Anjing gembala harapan bangsa

Domba disikat, hukum dikerat

Anjing penjaga, anjing khianat

Wasit diterjang, tuannya diserang

Anjing bejat, anjing laknat

Tuan dijilat, tuan dilumat

Anjing kurap pemburu emas

Kejar suap peramu culas

Belatung diperas, bintang jadi pedang

Domba ditindas, seragamnya alatnya berdagang

Pelanduk Ekor Ular

Pelanduk Ekor Ular

3.

Pelanduk licik berseragam apik,

berekor ular cerdik

Waspadai jika balik berbaik-baik,

mengembik seraya kentutkan kata-kata tengik

Jika tertindas, jangan mengadu

Datang melapor kau dicekik ditipu

Wajah sendu nan apik

Berganti rupa ular munafik, bukannya dibantu, kau dicabik-cabik

Ular perayu, pelanduk memelas

Katak terjebak, kumbang ditumpas

Air susu dibalas air tuba, salah memilih salah menduga

Pelanduk manis dikira utusan surga

Ekornya mematuk, tumpahkan bisa di atas luka

Pelanduk manis prajurit neraka

Pimpin negara alas angkara

Penumpang istana halalkan dosa

4.

Keladi gatal tumbuh subur

Bersisian singkong beracun

Petani bersyukur impikan makmur

Mati mendongak di batas kebun

Pupuk habis air pun kering

Sekering janji beringin rindang

Di birunya langit mendung, angin berpusing

Pening menunggu nyatanya nyanyian bintang

Bagai air di daun talas

Talas tandas, sisakan racun keladi

Bergabung penjudi dan si culas

Bintang – Beringin seuang tiga tali,

Katanya berbeda, akhirnya sama saja

Gemar memeras banyak berdusta

Nafsu berkuasa, tebar janji-janji mantra-mantra

Saat ditagih bersalin rupa srigala

Bintang bertanduk,

beringin pun layu membara

Rerumputan hijau hangus terbakar jumawa

Lupa diri lupa segala,

akar tertipu, batang tertawa

Buah pahit terpencar,

pucuk layu racun disebar

5.

Kutu busuk diberi jubah raksasa

Memegang pedang menggenggam palu

Tikus buta menjaga kitab, kitab sakti martabat bangsa

Babi mengaum laksana singa, semua dia tahu, semua dia mau

Garuda menangis tak kuasa tanggung malu

Pedang silat lidah, sidang para penanggung tulah

Tawar menawar di balik jubah

Kitab dibakar uang bicara

Palu diketuk, bedebah pun tertawa

Hidung Hukum Pinokio Bohong

Hidung Hukum Pinokio Bohong

6.

Jika benar saja hukum Pinokio untuk dusta

Monyet-monyet pun berhidung mancung

Tak ada lagi menteri bermuka rata

Kaum pesek habis dipancung

7.

Siapa raja siapa rakyat? mana penguasa mana hamba?
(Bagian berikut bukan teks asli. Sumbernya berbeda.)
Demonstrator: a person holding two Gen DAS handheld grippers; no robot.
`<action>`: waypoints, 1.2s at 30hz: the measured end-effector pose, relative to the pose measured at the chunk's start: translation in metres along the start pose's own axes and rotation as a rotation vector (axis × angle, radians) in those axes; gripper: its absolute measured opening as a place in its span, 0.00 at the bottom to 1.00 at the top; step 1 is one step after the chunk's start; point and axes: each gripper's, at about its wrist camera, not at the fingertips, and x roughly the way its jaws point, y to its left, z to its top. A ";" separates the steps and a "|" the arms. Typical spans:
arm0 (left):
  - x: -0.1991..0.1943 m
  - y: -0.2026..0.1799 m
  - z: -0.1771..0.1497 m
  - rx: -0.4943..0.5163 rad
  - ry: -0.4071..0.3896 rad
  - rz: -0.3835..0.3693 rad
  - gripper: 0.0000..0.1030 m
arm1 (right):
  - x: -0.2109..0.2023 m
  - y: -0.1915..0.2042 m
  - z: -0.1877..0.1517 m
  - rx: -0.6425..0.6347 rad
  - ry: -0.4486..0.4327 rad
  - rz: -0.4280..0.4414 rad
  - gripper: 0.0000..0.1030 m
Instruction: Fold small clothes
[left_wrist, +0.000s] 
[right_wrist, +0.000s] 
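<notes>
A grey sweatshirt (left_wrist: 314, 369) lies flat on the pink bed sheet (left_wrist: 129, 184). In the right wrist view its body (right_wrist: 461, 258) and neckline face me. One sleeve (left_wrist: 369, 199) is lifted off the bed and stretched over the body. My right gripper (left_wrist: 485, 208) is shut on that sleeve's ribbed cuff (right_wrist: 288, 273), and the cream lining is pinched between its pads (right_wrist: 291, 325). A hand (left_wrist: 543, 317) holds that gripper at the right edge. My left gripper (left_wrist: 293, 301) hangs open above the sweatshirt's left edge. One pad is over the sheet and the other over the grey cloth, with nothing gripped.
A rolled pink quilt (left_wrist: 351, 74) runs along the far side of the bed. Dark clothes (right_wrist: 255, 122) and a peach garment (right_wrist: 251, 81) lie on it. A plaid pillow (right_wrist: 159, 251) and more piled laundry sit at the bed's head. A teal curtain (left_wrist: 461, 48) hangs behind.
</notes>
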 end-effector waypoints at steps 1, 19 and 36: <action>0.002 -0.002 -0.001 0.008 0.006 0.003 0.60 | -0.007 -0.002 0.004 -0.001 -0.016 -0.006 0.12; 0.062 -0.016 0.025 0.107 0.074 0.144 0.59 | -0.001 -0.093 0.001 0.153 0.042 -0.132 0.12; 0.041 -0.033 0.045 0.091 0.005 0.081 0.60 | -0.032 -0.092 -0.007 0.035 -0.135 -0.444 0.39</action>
Jalan negara bukan jalan raja, jalan raja jalan sang penguasa

Partai raja bukan pemilik bangsa

Partai hamba bukan pula perongrong penguasa

Sibuk berdagang kaum kusir partai

Berebut kursi, si bodoh terbantai

Partai kusir partai pedagang

Pandai bertabir simulut jalang

Berkilah kusir membawa damai

Berbujuk-bujuk pura-pura bertikai

Kuda Partai Catur

Kuda Partai Catur

8.

Bersidang kaum pewakil catur partai raja-raja

Partai segala, koalisi hitam putih

Bukan kuda bukan pula zebra

Tak kotor, tak pula bersih

Atas abu-abu bawah berkabut

Kanan tak jelas, kiri samar-samar

Pantat di muka, muka di buntut

Hati di buah zakar, nurani buyar

Koal-“isi”, koal-“kulit”

Mari bersatu bagi-bagi duit

Koal-“isi”, koal-“kosong”

Bagi-bagi kuasa lalu nyolong

Zebra loreng zebra catur

Mari mencoleng, mari kita atur

panglima loreng panglima catur

Mari mendompleng lalu kaburrrrrr……….

(ditulis tanpa alas, dari kapal tak bernama di lautan bebas tidak jelas…, MosF, 02072010)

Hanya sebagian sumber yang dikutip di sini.